**ABOUT THIS EXERCISE**
Below is a listing to repeat exactly, with its pictures left out.

**DATASET EXTRACT**
# # # # #
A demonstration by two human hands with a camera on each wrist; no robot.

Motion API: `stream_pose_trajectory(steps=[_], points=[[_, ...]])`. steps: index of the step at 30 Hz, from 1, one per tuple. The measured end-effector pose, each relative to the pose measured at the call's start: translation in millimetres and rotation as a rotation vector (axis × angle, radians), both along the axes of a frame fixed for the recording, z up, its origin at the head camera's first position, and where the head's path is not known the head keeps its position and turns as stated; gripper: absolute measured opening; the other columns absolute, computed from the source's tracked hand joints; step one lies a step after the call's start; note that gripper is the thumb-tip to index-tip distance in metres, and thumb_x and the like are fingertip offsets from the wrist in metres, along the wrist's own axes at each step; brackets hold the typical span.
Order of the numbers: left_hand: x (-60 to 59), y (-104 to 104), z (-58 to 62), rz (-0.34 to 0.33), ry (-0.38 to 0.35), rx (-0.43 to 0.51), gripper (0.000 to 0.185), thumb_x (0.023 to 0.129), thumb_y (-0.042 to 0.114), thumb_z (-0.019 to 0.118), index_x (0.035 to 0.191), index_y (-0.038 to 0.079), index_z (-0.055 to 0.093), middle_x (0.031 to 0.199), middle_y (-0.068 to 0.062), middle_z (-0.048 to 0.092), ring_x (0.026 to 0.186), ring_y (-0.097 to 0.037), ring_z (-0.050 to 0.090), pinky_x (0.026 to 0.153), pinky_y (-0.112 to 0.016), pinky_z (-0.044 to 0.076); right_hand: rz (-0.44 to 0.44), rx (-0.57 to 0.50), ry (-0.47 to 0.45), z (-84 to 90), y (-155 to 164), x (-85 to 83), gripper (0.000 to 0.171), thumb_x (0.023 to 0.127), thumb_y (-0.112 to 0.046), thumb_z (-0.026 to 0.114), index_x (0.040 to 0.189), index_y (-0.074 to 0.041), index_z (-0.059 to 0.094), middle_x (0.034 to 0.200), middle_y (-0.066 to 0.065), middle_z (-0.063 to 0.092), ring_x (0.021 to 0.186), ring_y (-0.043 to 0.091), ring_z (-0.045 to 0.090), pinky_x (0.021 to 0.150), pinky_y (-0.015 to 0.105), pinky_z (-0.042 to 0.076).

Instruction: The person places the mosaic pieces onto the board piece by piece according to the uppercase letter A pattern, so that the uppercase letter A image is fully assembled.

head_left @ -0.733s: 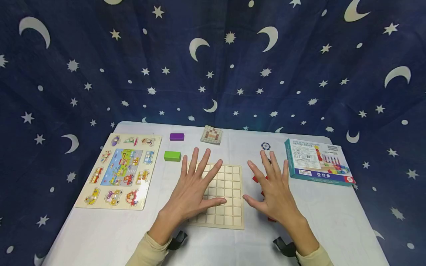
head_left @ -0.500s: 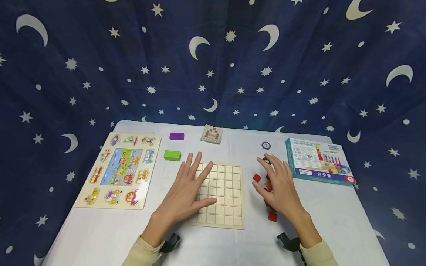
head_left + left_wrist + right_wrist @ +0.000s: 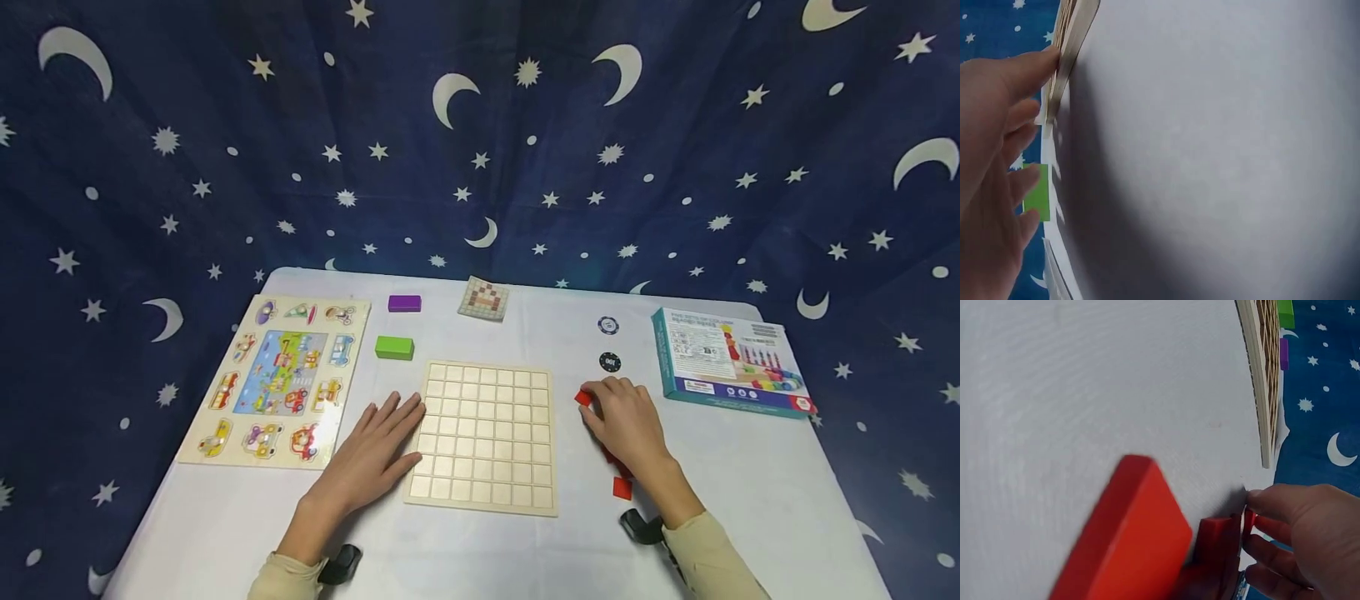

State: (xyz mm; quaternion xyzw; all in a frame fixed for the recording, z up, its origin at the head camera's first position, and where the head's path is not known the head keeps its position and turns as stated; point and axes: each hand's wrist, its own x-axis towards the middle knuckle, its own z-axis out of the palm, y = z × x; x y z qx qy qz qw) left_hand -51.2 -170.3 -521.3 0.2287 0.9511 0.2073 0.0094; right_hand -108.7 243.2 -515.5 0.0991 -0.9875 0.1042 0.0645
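Observation:
A wooden grid board (image 3: pixel 487 437) with square cells lies in front of the person. My left hand (image 3: pixel 365 458) is at its left side, fingers extended, with thumb and fingertips right at the rim. In the left wrist view the thumb (image 3: pixel 1032 70) meets the board's edge (image 3: pixel 1072 50). My right hand (image 3: pixel 626 421) is low over a small pile of red blocks right of the board. Its thumb and index finger close around a red square block (image 3: pixel 583 397). Another red block (image 3: pixel 622 488) lies near the wrist; the hand hides most of the pile.
Left of the board lies a wooden picture puzzle (image 3: pixel 337 421). Behind are a green block (image 3: pixel 394 347), a purple block (image 3: pixel 404 303) and a pattern card (image 3: pixel 483 299). To the right are a black chip (image 3: pixel 610 362), a blue-white chip (image 3: pixel 608 325) and a flat toy box (image 3: pixel 735 400).
My left hand has moved left and down from over the grid board to its left edge. My right hand has lowered onto the red blocks, its spread fingers drawing together.

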Motion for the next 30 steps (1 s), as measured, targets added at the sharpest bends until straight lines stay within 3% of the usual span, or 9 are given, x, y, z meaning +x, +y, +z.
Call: stream_pose_trajectory(steps=[7,15,21,30], points=[[0.9,-3,1.2,0.005,-0.065,0.025,0.071,0.103,0.039,0.07,0.164,0.014,0.044,0.173,-0.002,0.041,0.162,-0.037,0.035,0.132,-0.063,0.027,0.02,-0.125,-0.019,0.0,-7,-10.6,0.038,0.089,-0.023,0.086,0.122,-0.008,0.077,0.113,0.013,0.077,0.1,0.031,0.068,0.08,0.041,0.047],[0.8,-6,-1.3,0.02,-0.065,-0.004,0.072,0.103,0.041,0.069,0.165,0.016,0.042,0.174,0.0,0.039,0.164,-0.036,0.031,0.133,-0.061,0.027,0.175,-0.356,-0.098,2.9,-60,-35.7,0.03,0.094,-0.028,0.083,0.121,-0.015,0.08,0.112,0.004,0.079,0.098,0.021,0.066,0.09,0.044,0.052],[1.0,0,-1.7,0.013,-0.074,0.009,0.071,0.104,0.039,0.068,0.165,0.015,0.042,0.173,-0.004,0.041,0.163,-0.039,0.03,0.132,-0.065,0.025,0.193,-0.399,-0.132,-9.4,-92,-47.0,0.032,0.096,-0.031,0.081,0.125,-0.016,0.08,0.117,0.005,0.079,0.112,0.026,0.07,0.1,0.049,0.054],[1.5,2,0.3,0.031,-0.109,0.017,0.07,0.105,0.04,0.066,0.166,0.017,0.04,0.173,-0.002,0.04,0.164,-0.038,0.028,0.132,-0.066,0.024,0.282,-0.336,-0.098,-12.0,-111,-56.7,0.031,0.099,-0.029,0.078,0.128,-0.019,0.079,0.117,0.004,0.075,0.108,0.024,0.067,0.098,0.047,0.054]])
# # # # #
**ANSWER SPACE**
A demonstration by two human hands with a camera on each wrist; no robot.

Motion API: `stream_pose_trajectory(steps=[_], points=[[_, ...]])`. steps: index of the step at 30 Hz, from 1, one per tuple. The measured end-effector pose, each relative to the pose measured at the call's start: translation in millimetres and rotation as a rotation vector (axis × angle, radians), both along the axes of a frame fixed for the recording, z up, its origin at the head camera's first position, and where the head's path is not known the head keeps its position and turns as stated; gripper: absolute measured opening; the other columns absolute, computed from the source's tracked hand joints; step one lies a step after the call's start; note that gripper is the thumb-tip to index-tip distance in metres, and thumb_x and the like are fingertip offsets from the wrist in metres, along the wrist's own axes at each step; brackets hold the typical span.
Order of the numbers: left_hand: x (-60 to 59), y (-104 to 104), z (-58 to 62), rz (-0.34 to 0.33), ry (-0.38 to 0.35), rx (-0.43 to 0.51), gripper (0.000 to 0.185), thumb_x (0.023 to 0.129), thumb_y (-0.042 to 0.114), thumb_z (-0.019 to 0.118), index_x (0.035 to 0.191), index_y (-0.038 to 0.079), index_z (-0.055 to 0.093), middle_x (0.031 to 0.199), middle_y (-0.068 to 0.062), middle_z (-0.048 to 0.092), ring_x (0.026 to 0.186), ring_y (-0.097 to 0.037), ring_z (-0.050 to 0.090), pinky_x (0.026 to 0.153), pinky_y (-0.112 to 0.016), pinky_z (-0.044 to 0.076); right_hand: rz (-0.44 to 0.44), rx (-0.57 to 0.50), ry (-0.47 to 0.45), z (-84 to 90), y (-155 to 164), x (-85 to 83), gripper (0.000 to 0.171), thumb_x (0.023 to 0.127), thumb_y (-0.112 to 0.046), thumb_z (-0.026 to 0.114), index_x (0.040 to 0.189), index_y (-0.074 to 0.041), index_z (-0.059 to 0.094), middle_x (0.034 to 0.200), middle_y (-0.066 to 0.065), middle_z (-0.063 to 0.092), ring_x (0.021 to 0.186), ring_y (-0.043 to 0.091), ring_z (-0.045 to 0.090), pinky_x (0.021 to 0.150), pinky_y (-0.015 to 0.105), pinky_z (-0.042 to 0.076).

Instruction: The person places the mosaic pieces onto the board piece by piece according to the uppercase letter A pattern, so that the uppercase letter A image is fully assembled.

head_left @ -0.733s: 
head_left @ -0.500s: 
head_left + left_wrist + right_wrist @ +0.000s: 

State: (xyz mm; quaternion xyzw; all in a frame fixed for the recording, z up, its origin at the head camera's first position, and where the head's path is not known the head keeps its position and turns as stated; point and axes: each hand's wrist, its own x-axis towards the middle knuckle, its own z-axis out of the palm, y = z × x; x y z qx qy qz qw) left_hand -51.2 -170.3 -521.3 0.2287 0.9511 0.2073 0.0094; right_hand -108.7 243.2 -515.5 0.0991 -0.9875 0.1042 0.0645
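Observation:
A wooden grid board (image 3: pixel 487 437) with square cells lies in front of the person. My left hand (image 3: pixel 365 458) is at its left side, fingers extended, with thumb and fingertips right at the rim. In the left wrist view the thumb (image 3: pixel 1032 70) meets the board's edge (image 3: pixel 1072 50). My right hand (image 3: pixel 626 421) is low over a small pile of red blocks right of the board. Its thumb and index finger close around a red square block (image 3: pixel 583 397). Another red block (image 3: pixel 622 488) lies near the wrist; the hand hides most of the pile.
Left of the board lies a wooden picture puzzle (image 3: pixel 337 421). Behind are a green block (image 3: pixel 394 347), a purple block (image 3: pixel 404 303) and a pattern card (image 3: pixel 483 299). To the right are a black chip (image 3: pixel 610 362), a blue-white chip (image 3: pixel 608 325) and a flat toy box (image 3: pixel 735 400).
My left hand has moved left and down from over the grid board to its left edge. My right hand has lowered onto the red blocks, its spread fingers drawing together.
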
Motion for the next 30 steps (1 s), as measured, targets added at the sharpest bends until straight lines stay within 3% of the usual span, or 9 are given, x, y, z meaning +x, +y, +z.
Call: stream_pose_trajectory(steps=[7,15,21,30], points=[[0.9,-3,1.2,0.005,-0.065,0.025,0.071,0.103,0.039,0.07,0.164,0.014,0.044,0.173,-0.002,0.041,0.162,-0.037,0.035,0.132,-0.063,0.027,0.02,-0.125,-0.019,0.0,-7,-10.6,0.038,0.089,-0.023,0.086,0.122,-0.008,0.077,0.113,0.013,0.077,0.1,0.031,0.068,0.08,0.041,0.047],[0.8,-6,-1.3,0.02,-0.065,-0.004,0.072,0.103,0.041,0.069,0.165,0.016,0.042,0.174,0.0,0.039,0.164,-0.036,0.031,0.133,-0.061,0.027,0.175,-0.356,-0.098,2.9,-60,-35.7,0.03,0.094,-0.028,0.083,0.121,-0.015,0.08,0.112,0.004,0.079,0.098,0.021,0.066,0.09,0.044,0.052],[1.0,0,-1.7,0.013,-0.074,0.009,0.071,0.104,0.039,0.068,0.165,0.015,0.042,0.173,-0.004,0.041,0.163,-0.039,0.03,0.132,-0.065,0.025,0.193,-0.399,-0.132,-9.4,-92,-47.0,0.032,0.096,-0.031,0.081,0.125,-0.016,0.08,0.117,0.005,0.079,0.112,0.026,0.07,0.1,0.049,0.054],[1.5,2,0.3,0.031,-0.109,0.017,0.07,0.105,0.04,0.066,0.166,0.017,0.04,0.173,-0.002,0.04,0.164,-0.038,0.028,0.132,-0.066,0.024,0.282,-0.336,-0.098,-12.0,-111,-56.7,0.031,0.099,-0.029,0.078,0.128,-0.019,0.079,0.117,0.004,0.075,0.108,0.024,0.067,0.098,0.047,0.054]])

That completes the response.